Version 1.6.0 of igraph roughly corresponds to when cynkra started to work on igraph.

url <- "https://cran.r-project.org/src/contrib/Archive/igraph/igraph_1.6.0.tar.gz"
check_test_mapping(url)
[1] 144

This version contains 144 test files which do not have a corresponding R script! Now compare this with the main branch in late February 2025 of the GitHub repository.

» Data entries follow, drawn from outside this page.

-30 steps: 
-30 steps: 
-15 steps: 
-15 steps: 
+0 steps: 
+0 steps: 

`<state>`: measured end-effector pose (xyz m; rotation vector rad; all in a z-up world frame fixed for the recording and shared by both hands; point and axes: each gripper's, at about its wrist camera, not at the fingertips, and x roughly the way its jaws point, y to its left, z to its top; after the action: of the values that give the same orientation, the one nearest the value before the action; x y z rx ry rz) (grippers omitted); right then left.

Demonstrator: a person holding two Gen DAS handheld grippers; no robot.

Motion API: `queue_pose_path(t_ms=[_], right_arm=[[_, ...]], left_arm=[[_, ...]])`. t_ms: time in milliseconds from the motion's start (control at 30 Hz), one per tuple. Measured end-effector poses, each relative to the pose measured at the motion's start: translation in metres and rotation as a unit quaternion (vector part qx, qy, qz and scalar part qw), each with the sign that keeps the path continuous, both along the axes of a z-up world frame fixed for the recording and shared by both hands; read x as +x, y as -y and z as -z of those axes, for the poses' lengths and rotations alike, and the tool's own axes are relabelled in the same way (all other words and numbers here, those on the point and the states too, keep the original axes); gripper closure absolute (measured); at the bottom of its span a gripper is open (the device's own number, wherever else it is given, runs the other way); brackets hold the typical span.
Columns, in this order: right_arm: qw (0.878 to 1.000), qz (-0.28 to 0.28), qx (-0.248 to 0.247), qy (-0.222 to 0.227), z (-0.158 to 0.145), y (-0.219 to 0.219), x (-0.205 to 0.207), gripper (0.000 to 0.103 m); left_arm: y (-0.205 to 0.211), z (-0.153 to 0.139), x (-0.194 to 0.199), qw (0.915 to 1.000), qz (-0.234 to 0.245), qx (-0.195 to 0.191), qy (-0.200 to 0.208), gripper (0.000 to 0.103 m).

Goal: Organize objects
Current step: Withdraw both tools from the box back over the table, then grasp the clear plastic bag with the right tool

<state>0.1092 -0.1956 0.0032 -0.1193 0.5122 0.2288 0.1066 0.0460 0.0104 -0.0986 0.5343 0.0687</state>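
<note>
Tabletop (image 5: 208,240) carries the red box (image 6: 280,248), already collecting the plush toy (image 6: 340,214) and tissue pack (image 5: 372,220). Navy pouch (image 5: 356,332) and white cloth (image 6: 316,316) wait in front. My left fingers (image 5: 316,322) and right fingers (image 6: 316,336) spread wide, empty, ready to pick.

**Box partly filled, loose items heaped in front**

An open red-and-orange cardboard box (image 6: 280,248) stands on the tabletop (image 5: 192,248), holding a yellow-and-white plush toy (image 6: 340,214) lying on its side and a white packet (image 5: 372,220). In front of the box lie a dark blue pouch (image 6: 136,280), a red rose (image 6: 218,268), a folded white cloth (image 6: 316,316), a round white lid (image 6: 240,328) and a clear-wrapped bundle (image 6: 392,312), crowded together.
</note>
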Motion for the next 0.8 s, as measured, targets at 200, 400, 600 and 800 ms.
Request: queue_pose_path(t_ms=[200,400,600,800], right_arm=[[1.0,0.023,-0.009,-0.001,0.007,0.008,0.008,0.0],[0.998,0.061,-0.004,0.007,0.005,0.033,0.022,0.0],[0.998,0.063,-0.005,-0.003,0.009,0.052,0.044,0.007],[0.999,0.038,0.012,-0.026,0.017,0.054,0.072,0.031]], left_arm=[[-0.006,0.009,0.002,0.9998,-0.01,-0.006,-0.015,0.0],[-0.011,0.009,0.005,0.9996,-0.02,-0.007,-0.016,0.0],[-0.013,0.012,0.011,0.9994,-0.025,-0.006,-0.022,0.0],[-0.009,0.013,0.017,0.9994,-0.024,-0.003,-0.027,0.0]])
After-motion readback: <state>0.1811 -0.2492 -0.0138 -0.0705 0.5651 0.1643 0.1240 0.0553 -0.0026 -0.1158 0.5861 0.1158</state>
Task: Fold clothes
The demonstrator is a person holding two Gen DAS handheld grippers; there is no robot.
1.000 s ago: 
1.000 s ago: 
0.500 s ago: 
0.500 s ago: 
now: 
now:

url <- "https://github.com/igraph/rigraph/archive/0bac719e44c18024080163f52fbce373ebd2c26b.tar.gz"
check_test_mapping(url)
[1] 0

🥳

Conclusion

Test file refactoring does not rank high on the list of exciting things to do while maintaining an R package. Most users will never see the result of this effort and it does not directly impact the usability of the package. However, from a developers perspective, this was a very important step to ensure long-term maintainability of the package since it introduces a clear modular test structure for the package that is easier to comprehend. This means less of a barrier to add and work on new tests; and importantly means less of a barrier for newcomers to contribute.